§ The task
Any picture in the data below should be skipped, while every line is repeated exactly.
[[ Input, beginning ]]
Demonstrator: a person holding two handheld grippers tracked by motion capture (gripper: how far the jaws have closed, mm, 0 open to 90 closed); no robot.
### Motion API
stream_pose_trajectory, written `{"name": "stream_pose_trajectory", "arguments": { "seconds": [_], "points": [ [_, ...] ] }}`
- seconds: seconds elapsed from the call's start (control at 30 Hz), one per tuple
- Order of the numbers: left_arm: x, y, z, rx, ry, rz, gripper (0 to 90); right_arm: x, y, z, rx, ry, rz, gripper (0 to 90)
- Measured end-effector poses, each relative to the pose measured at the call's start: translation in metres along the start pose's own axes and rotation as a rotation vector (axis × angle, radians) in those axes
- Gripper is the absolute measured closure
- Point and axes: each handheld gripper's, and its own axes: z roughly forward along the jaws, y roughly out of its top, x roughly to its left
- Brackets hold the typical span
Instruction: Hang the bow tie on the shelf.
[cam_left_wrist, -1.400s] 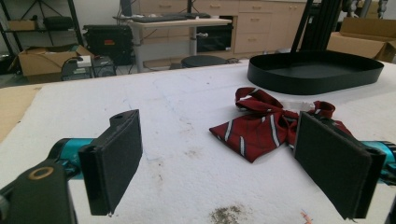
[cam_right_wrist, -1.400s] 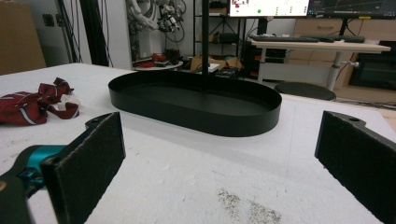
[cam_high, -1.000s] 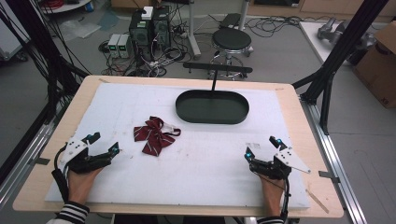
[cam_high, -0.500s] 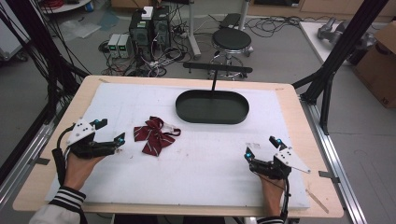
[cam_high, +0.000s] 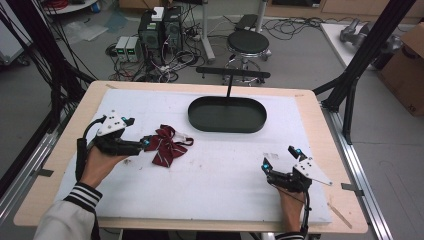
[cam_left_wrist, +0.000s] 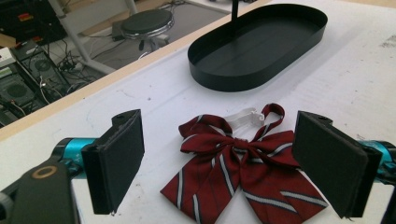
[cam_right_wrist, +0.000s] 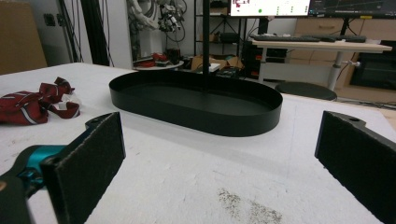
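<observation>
Left gripper (cam_left_wrist: 219, 163) spreads wide around the striped bow tie (cam_left_wrist: 243, 163) — right gripper (cam_high: 281, 159) gapes too, well apart.

The left tool (cam_high: 134, 134) is held low over the table (cam_high: 210, 175) at the left side, pointing to the right, with its two jaws wide apart. The left hand (cam_high: 97, 165) comes out of a striped sleeve (cam_high: 80, 197). The right tool (cam_high: 281, 159) is near the front right, also with jaws spread wide, held by the right hand (cam_high: 289, 205).
</observation>
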Motion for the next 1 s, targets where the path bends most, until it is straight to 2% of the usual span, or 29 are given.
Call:
{"name": "stream_pose_trajectory", "arguments": {
  "seconds": [0.03,0.07,0.23,0.33,0.5,0.63,0.77,0.93,1.0],
  "points": [
    [0.0,0.0,0.0,0.0,0.0,0.0,18.1,0.0,0.0,0.0,0.0,0.0,0.0,0.6],
    [0.0,0.004,0.005,0.026,-0.001,0.011,18.4,0.0,0.0,0.0,0.0,0.0,-0.002,0.6],
    [0.001,0.011,0.018,0.077,-0.017,0.02,20.1,0.0,0.0,0.0,0.0,0.001,0.004,0.6],
    [0.001,0.015,0.023,0.087,-0.03,0.023,20.7,0.0,0.0,0.0,-0.002,0.001,0.005,0.6],
    [-0.001,0.022,0.036,0.133,-0.065,0.058,22.5,0.0,0.0,0.0,0.0,0.001,0.005,0.6],
    [-0.001,0.024,0.052,0.198,-0.091,0.071,22.9,0.0,0.0,0.0,-0.001,0.002,0.006,0.6],
    [-0.003,0.024,0.061,0.232,-0.091,0.072,22.9,0.0,0.0,0.0,-0.001,0.003,0.006,0.6],
    [-0.009,0.022,0.078,0.32,-0.093,0.082,23.2,-0.001,0.0,0.0,-0.008,-0.002,-0.004,0.6],
    [-0.009,0.022,0.08,0.336,-0.097,0.088,23.2,-0.001,0.0,0.0,-0.008,-0.002,-0.003,0.6]
  ]
}}
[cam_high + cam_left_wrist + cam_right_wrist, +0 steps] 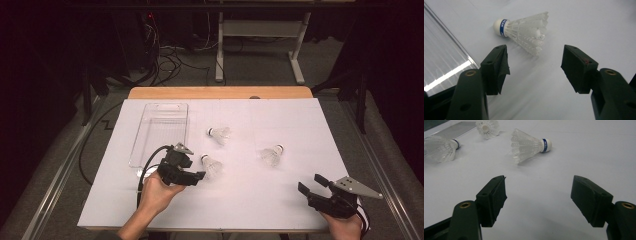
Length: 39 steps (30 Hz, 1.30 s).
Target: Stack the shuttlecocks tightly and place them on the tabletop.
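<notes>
Item one: your left claw [199, 176], black with a grey three-cornered plate on top, is held low over the white-covered table [280, 200] with its jaws spread wide and nothing between them. Item two: the nearest white plastic shuttlecock with a blue-banded cork [212, 165] lies on its side just beyond those jaws, apart from them; in the left gripper view the same shuttlecock [525, 32] sits ahead of the gap, cork pointing to the upper left, skirt toward the right jaw. Item three: a clear rectangular plastic tray [150, 150] rests on the table to the left of that shuttlecock, and your left hand [156, 194] is just below its near corner. Item four: a second shuttlecock [220, 134] lies farther up the table, near the tray's right wall. Item five: a third shuttlecock [271, 155] lies on its side toward the right, well apart from the other two. Item six: your right claw [310, 184] sits at the table's near right corner, jaws likewise spread and holding nothing, aimed toward the third shuttlecock [528, 145].
</notes>
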Each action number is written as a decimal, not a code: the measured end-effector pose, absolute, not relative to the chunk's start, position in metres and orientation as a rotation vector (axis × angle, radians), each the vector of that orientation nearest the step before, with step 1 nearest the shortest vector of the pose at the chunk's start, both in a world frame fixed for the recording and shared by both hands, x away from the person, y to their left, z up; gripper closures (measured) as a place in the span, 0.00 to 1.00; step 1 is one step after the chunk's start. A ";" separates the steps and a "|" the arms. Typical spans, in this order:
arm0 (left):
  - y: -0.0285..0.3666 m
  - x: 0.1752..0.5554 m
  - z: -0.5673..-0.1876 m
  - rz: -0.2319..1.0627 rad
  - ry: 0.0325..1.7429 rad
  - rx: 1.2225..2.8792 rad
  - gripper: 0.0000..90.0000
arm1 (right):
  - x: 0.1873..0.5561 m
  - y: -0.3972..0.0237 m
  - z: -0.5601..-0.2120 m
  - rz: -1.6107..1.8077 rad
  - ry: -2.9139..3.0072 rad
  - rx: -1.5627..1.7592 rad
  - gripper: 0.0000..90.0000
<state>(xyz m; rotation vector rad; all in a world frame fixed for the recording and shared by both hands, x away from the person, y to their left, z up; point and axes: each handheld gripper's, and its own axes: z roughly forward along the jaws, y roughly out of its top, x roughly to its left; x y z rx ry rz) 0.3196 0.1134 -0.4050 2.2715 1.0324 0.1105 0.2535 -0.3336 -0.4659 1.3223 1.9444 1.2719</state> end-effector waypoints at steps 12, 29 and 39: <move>0.112 0.309 -0.411 0.123 1.011 2.282 0.43 | 0.253 -0.334 -0.466 1.274 1.943 1.323 0.32; 0.124 0.297 -0.415 0.123 1.023 2.247 0.43 | 0.253 -0.334 -0.466 1.272 1.944 1.322 0.32; 0.131 0.290 -0.417 0.131 1.034 2.243 0.44 | 0.254 -0.333 -0.466 1.271 1.947 1.322 0.32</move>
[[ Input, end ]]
§ Solution
Demonstrator: a person holding two handheld grippers tracked by motion capture (gripper: how far the jaws have closed, mm, 0 open to 90 closed); no robot.
### Motion API
stream_pose_trajectory, written `{"name": "stream_pose_trajectory", "arguments": { "seconds": [_], "points": [ [_, ...] ] }}`
- seconds: seconds elapsed from the call's start (control at 30 Hz), one per tuple
- Order of the numbers: left_arm: x, y, z, rx, ry, rz, gripper (0 to 90); right_arm: x, y, z, rx, ry, rz, gripper (0 to 90)
- Measured end-effector poses, each relative to the pose measured at the call's start: translation in metres along the start pose's own axes and rotation as a rotation vector (axis × angle, radians) in those axes
- Gripper is the absolute measured closure
- Point and axes: each handheld gripper's, and its own axes: z roughly forward along the jaws, y roughly out of its top, x roughly to its left
- Brackets hold the typical span
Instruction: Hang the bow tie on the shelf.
[cam_left_wrist, -1.400s] 
[cam_right_wrist, -1.400s] 
[cam_high, -1.000s] 
[cam_high, -0.500s] 
[cam_high, +0.000s] 
[cam_left_wrist, +0.000s] 
[cam_right_wrist, +0.000s] 
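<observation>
Left gripper (cam_left_wrist: 219, 163) spreads wide around the striped bow tie (cam_left_wrist: 243, 163) — right gripper (cam_high: 281, 159) gapes too, well apart.

The left tool (cam_high: 134, 134) is held low over the table (cam_high: 210, 175) at the left side, pointing to the right, with its two jaws wide apart. The left hand (cam_high: 97, 165) comes out of a striped sleeve (cam_high: 80, 197). The right tool (cam_high: 281, 159) is near the front right, also with jaws spread wide, held by the right hand (cam_high: 289, 205).
</observation>
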Motion for the next 1 s, targets where the path bends most, until it is straight to 2% of the usual span, or 29 are given.
Call:
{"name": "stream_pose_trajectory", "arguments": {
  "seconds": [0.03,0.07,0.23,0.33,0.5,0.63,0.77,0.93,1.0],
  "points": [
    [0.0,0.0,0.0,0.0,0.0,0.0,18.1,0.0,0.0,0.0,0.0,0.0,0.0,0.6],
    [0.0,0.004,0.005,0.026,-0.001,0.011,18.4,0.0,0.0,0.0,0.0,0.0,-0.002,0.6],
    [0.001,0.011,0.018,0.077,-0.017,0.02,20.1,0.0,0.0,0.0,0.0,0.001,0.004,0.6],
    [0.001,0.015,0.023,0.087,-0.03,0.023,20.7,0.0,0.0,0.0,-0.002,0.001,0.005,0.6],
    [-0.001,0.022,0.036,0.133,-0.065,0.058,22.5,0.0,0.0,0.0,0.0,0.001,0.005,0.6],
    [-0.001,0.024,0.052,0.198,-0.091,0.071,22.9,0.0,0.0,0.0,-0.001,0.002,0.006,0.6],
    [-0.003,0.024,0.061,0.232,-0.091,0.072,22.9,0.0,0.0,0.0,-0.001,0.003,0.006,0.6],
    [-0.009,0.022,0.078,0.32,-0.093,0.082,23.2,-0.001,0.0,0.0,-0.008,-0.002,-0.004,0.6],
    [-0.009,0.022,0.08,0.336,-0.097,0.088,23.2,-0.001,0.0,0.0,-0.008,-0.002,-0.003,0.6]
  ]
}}
[cam_high + cam_left_wrist + cam_right_wrist, +0 steps] 
Length: 39 steps (30 Hz, 1.30 s).
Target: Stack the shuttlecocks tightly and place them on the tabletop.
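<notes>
Item one: your left claw [199, 176], black with a grey three-cornered plate on top, is held low over the white-covered table [280, 200] with its jaws spread wide and nothing between them. Item two: the nearest white plastic shuttlecock with a blue-banded cork [212, 165] lies on its side just beyond those jaws, apart from them; in the left gripper view the same shuttlecock [525, 32] sits ahead of the gap, cork pointing to the upper left, skirt toward the right jaw. Item three: a clear rectangular plastic tray [150, 150] rests on the table to the left of that shuttlecock, and your left hand [156, 194] is just below its near corner. Item four: a second shuttlecock [220, 134] lies farther up the table, near the tray's right wall. Item five: a third shuttlecock [271, 155] lies on its side toward the right, well apart from the other two. Item six: your right claw [310, 184] sits at the table's near right corner, jaws likewise spread and holding nothing, aimed toward the third shuttlecock [528, 145].
</notes>
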Each action number is written as a decimal, not a code: the measured end-effector pose, absolute, not relative to the chunk's start, position in metres and orientation as a rotation vector (axis × angle, radians), each the vector of that orientation nearest the step before, with step 1 nearest the shortest vector of the pose at the chunk's start, both in a world frame fixed for the recording and shared by both hands, x away from the person, y to their left, z up; gripper closures (measured) as a place in the span, 0.00 to 1.00; step 1 is one step after the chunk's start. A ";" separates the steps and a "|" the arms. Typical spans, in this order:
arm0 (left):
  - y: -0.0285..0.3666 m
  - x: 0.1752..0.5554 m
  - z: -0.5673..-0.1876 m
  - rz: -0.2319..1.0627 rad
  - ry: 0.0325..1.7429 rad
  - rx: 1.2225..2.8792 rad
  - gripper: 0.0000..90.0000
arm1 (right):
  - x: 0.1873..0.5561 m
  - y: -0.3972..0.0237 m
  - z: -0.5601..-0.2120 m
  - rz: -1.6107..1.8077 rad
  - ry: -2.9139..3.0072 rad
  - rx: -1.5627..1.7592 rad
  - gripper: 0.0000..90.0000
<state>(xyz m; rotation vector rad; all in a world frame fixed for the recording and shared by both hands, x away from the person, y to their left, z up; point and axes: each handheld gripper's, and its own axes: z roughly forward along the jaws, y roughly out of its top, x roughly to its left; x y z rx ry rz) 0.3196 0.1134 -0.4050 2.2715 1.0324 0.1105 0.2535 -0.3336 -0.4659 1.3223 1.9444 1.2719</state> end-effector waypoints at steps 12, 29 and 39: <move>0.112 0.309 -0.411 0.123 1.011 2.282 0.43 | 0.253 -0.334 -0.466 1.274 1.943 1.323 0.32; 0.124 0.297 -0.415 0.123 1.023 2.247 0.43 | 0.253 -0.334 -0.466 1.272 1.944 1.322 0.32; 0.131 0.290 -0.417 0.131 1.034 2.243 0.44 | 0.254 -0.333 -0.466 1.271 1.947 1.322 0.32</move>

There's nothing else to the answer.